Today, a plethora of resources for evidence-based medicine (EBM) are available via alert services, compendia, and more. In theory, a clinician researching a topic or looking for information regarding a clinical decision should easily find the literature or synopses needed. However, the real challenge lies in recognizing which resources (out of hundreds or possibly thousands) present the best and most reliable evidence. As well, evidence from research is only part of the decision calculus, and the clinician, not the evidence, makes the final decisions. Medical decision analysis attempts to formalize the process and reduce it to algebra, but it is difficult or impossible to represent all the components of a decision mathematically and validly let alone do so in “real time” for individual patients. This review discusses these challenges and more, including how to ask answerable questions, understand the hierarchy for evidence-based information resources, critically appraise evidence, and apply research results to patient care.

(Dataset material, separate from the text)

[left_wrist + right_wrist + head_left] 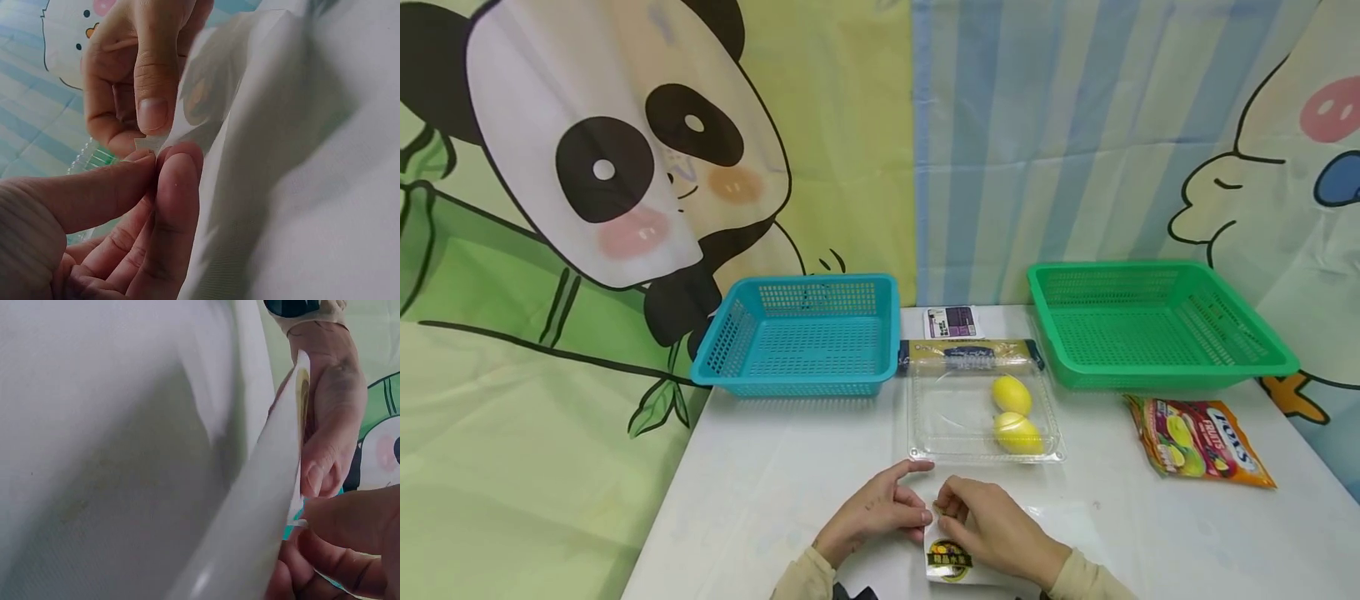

Figures show the total number of new articles in Medline from 1965 to 2012, a “4S” hierarchy of preappraised medicine, percentage of physician and medical student respondents with a correct or incorrect answer to a question about calculating the positive predictive value of a hypothetical screening test, a nomogram for Bayes’s rule, an example of nomogram use for pulmonary embolism, and a model for evidence-informed clinical decisions. Tables list selected barriers to the implementation of EBM; Patient, Intervention, Comparison, and Outcome (PICO) framework for formulating clinical questions; guides for assessing medical texts for evidence-based features; clinically useful measures of disease frequency and statistical significance and precision; definitions of clinically useful measures of diagnostic test performance and interpretation; definitions of clinically useful measures of treatment effects from clinical trials; summary of results and derived calculations from the North American Symptomatic Carotid Endarterectomy Trial (NASCET); and selected number needed to treat values for common therapies. This review contains 6 highly rendered figures, 9 tables, and 28 references.